I think that is true, especially on some of the more winter-like tracks like “State/Meant.” Some people think of spring and summer with that song but to me it’s very November—it makes me feel like I am snowed into Justin’s studio. I remember really taking in the cold, November, snowy scenery through the windows of the warm indoors while we were recording it. I got kind of nostalgic over the beauty of Wisconsin winters that we grew up with. I guess that’s one of the reasons why that song is the most classically “Megafaun” sounding song on the record to me. It sort of sounds like something we could have written at any point in our careers making music together.
The thing that’s great about Justin’s studio is that all of his instruments are there for us to use—that might have been a friend deal, though. I am not sure everyone else gets that luxury [Laughter.]. There’s just a much wider palate available to us. So we were really, really able to have an idea and then find the proper sound pretty quickly, as opposed to taking alternate routes like, “Oh, we don’t have that type of guitar so we need to make it sound like that instrument and then figuring out how to do that.” With all these instruments at our beck and call, you can make a record sound the way you want.
You mentioned Mount Vernon, your high school band with Justin Vernon and the Cooks. Can your give us a quick history of how that project turned into DeYarmond Edison and, eventually, split into Megafaun and Bon Iver?
Mount Vernon was our band in high school. It was a big band with horns and was kind of jammy—we’d really go out there. I wouldn’t say we’ve ever been part of a straight-ahead jamband with big guitar solos, but Mount Vernon had a community jammy thing going where everybody was playing all the time. We’d have all these sections in the songs where it would be this big horn/guitar/bass/drum/keyboard build into a totally free-form jammy kind of thing. I didn’t get a chance to see the new Bon Iver big band [this summer] but from the videos I’ve seen on YouTube I definitely feel that there’s some of that from that from our high school band in there. There’s a very similar way of jamming where it’s not about a virtuosic guitar solo—it’s a big build of all these guys interacting. It’s very much of a New Orleans structural band.

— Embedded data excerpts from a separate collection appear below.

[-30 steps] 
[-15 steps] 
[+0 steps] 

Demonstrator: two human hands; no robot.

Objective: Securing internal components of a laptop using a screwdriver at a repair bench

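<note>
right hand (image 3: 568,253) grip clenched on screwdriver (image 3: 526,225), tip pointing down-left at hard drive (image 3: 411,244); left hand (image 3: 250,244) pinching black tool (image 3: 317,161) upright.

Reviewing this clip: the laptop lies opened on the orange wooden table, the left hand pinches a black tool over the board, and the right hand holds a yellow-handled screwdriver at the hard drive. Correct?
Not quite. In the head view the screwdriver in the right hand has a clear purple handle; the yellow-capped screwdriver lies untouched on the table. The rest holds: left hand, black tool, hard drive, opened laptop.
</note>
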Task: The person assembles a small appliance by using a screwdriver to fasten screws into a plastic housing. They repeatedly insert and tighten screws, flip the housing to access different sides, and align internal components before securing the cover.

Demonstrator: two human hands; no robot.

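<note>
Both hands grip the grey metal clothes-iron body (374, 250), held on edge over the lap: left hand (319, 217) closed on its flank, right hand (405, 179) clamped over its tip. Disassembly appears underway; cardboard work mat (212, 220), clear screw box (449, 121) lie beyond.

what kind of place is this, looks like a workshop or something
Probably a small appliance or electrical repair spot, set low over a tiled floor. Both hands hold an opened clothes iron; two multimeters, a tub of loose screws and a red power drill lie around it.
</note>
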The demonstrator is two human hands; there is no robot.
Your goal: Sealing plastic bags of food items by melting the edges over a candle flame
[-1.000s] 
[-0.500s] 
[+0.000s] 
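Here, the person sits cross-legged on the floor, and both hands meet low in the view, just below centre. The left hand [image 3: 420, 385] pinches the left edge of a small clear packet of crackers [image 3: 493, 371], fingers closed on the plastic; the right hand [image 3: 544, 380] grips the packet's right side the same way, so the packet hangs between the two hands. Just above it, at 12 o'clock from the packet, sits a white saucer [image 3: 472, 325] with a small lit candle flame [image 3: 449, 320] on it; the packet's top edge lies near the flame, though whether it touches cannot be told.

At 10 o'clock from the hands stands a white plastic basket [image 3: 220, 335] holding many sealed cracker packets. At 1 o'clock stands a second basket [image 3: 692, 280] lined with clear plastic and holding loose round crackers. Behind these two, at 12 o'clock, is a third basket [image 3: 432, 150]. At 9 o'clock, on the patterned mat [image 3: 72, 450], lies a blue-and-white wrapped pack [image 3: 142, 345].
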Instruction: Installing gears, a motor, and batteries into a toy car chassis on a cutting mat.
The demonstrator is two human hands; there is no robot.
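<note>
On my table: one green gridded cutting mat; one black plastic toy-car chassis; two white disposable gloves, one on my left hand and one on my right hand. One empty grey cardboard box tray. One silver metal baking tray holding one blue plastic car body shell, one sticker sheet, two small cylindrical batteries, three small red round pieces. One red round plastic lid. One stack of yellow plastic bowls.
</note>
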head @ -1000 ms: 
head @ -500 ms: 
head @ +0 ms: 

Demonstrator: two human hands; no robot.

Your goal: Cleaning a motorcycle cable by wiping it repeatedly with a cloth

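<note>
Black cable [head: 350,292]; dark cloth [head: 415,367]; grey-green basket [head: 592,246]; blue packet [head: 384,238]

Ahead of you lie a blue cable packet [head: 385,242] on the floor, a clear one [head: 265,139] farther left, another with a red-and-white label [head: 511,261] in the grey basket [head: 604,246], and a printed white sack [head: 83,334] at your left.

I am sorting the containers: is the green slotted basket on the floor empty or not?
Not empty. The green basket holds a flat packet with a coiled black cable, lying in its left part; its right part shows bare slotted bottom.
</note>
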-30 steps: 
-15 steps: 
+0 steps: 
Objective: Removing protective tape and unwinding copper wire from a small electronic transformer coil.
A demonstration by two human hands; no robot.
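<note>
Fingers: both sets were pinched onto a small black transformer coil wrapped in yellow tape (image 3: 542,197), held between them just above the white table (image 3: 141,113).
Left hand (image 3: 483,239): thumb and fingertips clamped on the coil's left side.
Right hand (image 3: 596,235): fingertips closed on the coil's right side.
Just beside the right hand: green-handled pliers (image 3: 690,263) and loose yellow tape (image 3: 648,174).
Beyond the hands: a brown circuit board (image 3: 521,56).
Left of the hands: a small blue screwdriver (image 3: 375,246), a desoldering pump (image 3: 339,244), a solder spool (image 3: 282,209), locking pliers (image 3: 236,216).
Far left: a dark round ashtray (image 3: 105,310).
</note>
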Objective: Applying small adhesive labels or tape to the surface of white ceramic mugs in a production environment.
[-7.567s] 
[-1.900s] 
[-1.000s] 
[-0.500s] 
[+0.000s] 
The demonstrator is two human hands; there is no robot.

DeYarmond Edison came after Mount Vernon, which was Justin and everyone from Megafaun. That was definitely less jammy and the parts that were stretched out a little bit more were definitely in a frame. But everybody was playing—everybody was building it. It’s not just centered around one dude showing off his chops, and Megafaun definitely lives by that improvisational code as well.
We kind of all built off each other as friends and musicians, and we progressed through all these different styles together. I left home and went to college but [Vernon and the Cooks] continued playing all along. After college, we all moved to Raleigh, NC, and we kind of gravitated towards the same types of music. We got more into folk, folk-rock, experimental music and other kinds of jazz. We just never felt like we needed to separate our interests, you know? I think that’s something that has been there since the beginning of our relationship as band mates: we incorporate everything that we listen to. After DeYarmond Edison broke-up, [Vernon started recording as Bon Iver], and the rest of us continued on as Megafaun.